Following a particularly weak reading in September, activity in China bounced back so that the country level inactive capacity series registered an average of ‘only’ 23.6% across October, although this was still 14.6% higher than a year ago and 10.2% above the 3-year average. An improvement here was partially offset by a softening of activity in Indonesia where smelting activity fell by 2.2%, as deduced by a rise of the same magnitude in the archipelago’s inactive capacity series. Indeed, at an average of 13.7%, the world’s largest nickel producer registered the second weakest reading since March 2024, exceeded only by July’s 13.9%.

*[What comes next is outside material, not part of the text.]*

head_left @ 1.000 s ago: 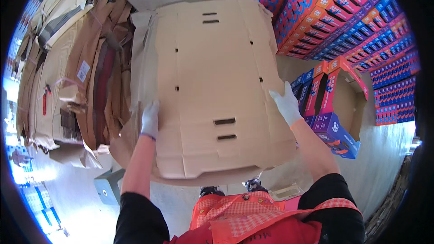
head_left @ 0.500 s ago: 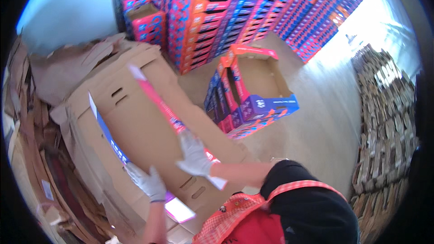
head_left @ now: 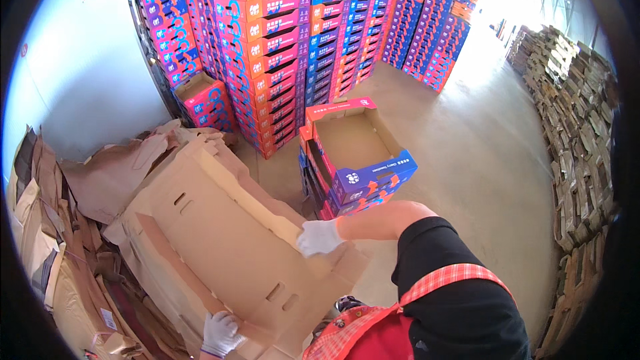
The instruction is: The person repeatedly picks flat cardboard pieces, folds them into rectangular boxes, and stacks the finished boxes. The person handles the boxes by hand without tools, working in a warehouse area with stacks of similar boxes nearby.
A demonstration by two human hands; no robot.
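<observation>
A brown cardboard box blank (head_left: 233,240) lies in front of me on a pile of flat cardboard, with slots cut through its panel. Its long side flaps show their plain brown faces. At the near end of the left flap (head_left: 177,260), my left hand (head_left: 222,335), in a white glove, has its fingers curled on the edge. My right hand (head_left: 320,237), gloved too, is closed at the edge of the right flap (head_left: 257,203); some of its fingers are hard to make out.
Formed pink and blue boxes (head_left: 377,183) stand stacked just beyond my right arm. Tall columns of coloured boxes (head_left: 273,47) rise behind. Folded cardboard (head_left: 67,280) leans at the left, more flat bundles (head_left: 573,180) line the right, and a pale wall (head_left: 73,80) is far left.
The side flaps have turned from their coloured printed faces to plain brown ones. My left hand has moved nearer me, my right hand slightly rightward. The view has tilted up.
</observation>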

Fig I: Indonesia Inactive Capacity Index, May 2025 – Present
Looking at market dynamics across the metal grades, the ferronickel segment remains the weakest. Despite activity at operations producing high-purity nickel-iron alloys increasing by 6.9%, the inactive capacity series still recorded an elevated 33.8%, indicating that a third of all capacity in this segment was offline in October. Conversely, the improved performance of plants in China helped boost nickel pig iron (NPI) activity by 3.8%, so that the inactive capacity sub-index for the lower-grading ferroalloy fell to 19.2%. Nevertheless, activity at Class I operations producing LME deliverable cathodes, pellets, briquettes or rounds (as well as non-deliverable powders) continues to be much stronger than in the lower grades, with inactive capacity averaging only 5.4%. This is primarily due to this segment’s concentration at a relatively small number of large sites, so that strong operating profiles at Jinchuan’s eponymous 150 kt/a smelter in Gansu and Nornickel’s 200 kt/a Nadezhda Metallurgical Plant are highly influential.
Fig II: Class I Nickel Inactive Capacity Index, October 2024 – Present
At a regional level, Asia & Oceania continues to be the strongest geographical grouping being the only one with an inactive capacity sub-index reading in single figures, at 6.1%. Meanwhile Europe is weakest, where it is no coincidence that four out of the five active facilities are ferronickel smelters. However, a jump in the inactive capacity series to 80% in October was in large part due to a patchy operating profile at the continent’s only Class I nickel-producer, namely Boliden’s 45 kt/a Harjavalta.